In all honesty, I would probably jump on the chance to really believe in a god... saviour... heaven and hell... afterlife... heck, everlasting life! What a deal! Sign me up! But it just doesn't work that way... does it? You can't just decide one day that you believe Jesus Christ is your Lord and Saviour... your God. You can't just 'choose to believe'.

 

What it comes down to for me (i think) is the word believe (or belief).

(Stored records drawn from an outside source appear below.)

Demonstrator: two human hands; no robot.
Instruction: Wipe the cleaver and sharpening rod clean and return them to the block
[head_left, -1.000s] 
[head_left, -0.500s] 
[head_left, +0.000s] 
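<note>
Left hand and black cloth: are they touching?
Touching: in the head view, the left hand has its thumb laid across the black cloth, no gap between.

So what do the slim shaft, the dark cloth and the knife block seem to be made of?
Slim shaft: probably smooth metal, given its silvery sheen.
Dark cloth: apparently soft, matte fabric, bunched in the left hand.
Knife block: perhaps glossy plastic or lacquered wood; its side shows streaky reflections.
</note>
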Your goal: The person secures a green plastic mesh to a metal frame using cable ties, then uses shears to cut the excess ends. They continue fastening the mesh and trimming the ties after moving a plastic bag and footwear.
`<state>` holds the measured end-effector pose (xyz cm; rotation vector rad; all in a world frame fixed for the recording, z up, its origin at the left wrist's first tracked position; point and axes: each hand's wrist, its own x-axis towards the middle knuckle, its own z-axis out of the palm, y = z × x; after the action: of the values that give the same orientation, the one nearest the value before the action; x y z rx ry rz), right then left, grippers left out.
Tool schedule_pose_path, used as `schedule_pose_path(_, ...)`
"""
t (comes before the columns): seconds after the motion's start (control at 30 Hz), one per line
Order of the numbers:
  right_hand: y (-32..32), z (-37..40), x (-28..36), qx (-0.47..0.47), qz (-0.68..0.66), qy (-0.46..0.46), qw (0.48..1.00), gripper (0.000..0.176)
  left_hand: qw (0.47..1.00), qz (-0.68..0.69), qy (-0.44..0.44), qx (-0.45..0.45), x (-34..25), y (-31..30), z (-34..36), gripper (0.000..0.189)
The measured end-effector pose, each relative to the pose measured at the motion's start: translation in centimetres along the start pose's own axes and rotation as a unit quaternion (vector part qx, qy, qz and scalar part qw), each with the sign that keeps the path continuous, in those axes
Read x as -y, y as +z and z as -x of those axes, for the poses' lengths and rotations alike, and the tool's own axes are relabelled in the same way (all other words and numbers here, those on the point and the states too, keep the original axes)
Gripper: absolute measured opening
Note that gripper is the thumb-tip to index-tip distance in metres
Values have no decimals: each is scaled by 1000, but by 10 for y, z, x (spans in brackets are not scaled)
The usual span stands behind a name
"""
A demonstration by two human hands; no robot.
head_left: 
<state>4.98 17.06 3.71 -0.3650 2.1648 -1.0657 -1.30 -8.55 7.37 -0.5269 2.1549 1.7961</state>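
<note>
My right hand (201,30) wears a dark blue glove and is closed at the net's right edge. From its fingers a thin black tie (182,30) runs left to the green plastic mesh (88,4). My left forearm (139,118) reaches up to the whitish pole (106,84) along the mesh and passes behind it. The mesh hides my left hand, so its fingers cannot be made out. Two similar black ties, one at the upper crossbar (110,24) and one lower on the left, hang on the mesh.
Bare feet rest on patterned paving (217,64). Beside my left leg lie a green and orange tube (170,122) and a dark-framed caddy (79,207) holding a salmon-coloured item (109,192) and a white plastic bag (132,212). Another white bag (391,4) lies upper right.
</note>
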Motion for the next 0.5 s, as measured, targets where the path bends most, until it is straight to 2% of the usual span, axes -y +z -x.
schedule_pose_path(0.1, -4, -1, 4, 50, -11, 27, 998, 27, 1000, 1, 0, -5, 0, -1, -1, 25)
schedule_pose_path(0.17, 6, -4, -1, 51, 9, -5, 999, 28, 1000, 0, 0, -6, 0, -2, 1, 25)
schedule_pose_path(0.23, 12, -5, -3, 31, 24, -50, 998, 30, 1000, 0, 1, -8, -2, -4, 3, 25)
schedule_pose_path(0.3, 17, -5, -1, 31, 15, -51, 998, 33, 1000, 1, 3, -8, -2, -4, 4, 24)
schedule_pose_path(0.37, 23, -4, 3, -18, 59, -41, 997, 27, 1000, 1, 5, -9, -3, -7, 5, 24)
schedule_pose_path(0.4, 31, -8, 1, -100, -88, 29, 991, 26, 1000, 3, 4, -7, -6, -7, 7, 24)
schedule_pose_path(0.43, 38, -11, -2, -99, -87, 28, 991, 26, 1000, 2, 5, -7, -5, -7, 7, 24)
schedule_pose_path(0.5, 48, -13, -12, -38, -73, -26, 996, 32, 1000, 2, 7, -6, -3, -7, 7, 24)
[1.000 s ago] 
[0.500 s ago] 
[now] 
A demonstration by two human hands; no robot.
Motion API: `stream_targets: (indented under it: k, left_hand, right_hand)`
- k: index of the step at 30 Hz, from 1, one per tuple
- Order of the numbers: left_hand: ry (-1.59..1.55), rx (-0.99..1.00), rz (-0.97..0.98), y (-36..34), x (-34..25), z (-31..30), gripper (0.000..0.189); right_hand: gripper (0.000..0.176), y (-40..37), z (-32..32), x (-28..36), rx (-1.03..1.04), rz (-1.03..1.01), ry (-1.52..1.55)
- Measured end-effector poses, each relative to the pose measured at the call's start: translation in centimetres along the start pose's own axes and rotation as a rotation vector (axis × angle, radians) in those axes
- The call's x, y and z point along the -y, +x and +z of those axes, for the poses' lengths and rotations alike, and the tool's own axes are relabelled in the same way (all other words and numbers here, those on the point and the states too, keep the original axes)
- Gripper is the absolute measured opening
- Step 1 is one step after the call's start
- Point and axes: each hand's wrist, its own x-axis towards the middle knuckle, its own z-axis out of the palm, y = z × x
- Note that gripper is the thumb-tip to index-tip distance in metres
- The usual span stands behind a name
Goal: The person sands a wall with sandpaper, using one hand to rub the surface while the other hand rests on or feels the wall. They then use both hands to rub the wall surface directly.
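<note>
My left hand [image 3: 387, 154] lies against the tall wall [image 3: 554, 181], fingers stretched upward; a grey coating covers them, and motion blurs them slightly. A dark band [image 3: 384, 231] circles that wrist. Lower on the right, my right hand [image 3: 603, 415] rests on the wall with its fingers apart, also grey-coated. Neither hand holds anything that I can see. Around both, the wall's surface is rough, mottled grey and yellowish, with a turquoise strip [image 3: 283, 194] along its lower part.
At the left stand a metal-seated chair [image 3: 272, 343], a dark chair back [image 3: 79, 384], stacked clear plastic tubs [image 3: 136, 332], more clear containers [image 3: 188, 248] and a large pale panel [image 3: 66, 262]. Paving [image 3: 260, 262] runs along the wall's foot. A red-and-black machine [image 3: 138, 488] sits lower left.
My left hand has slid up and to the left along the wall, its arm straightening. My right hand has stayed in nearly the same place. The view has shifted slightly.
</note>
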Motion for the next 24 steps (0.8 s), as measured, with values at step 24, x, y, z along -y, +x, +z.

Someone who says that they believe, means that they hold this thing to be the truth... there is no halfway... there is no 'level' or extent of belief... there is no scale from 1 to ten how much you believe... there is simply 'I believe' or 'I don't believe'. 'Believe', to me, is a strong word... the strongest, especially when used in this context... and I just don't see how this is something someone can 'choose' to do.

 

There are some people who 'believe' in the possibility or even probability that there is a God (even a specific God)... does that make them believers?... I don't think so.

 

Am I wrong about this?

 

I think it depends on the definition of belief/believe and I'm not looking for a dictionary quote, but what a person actually means when they say 'I believe....'. Belief is also given context by what follows it. My concept of a house might be four walls and a roof, while someone else's might be a circular building (one continuous wall) and a roof. We could both say that we believe in houses but ultimately mean different things.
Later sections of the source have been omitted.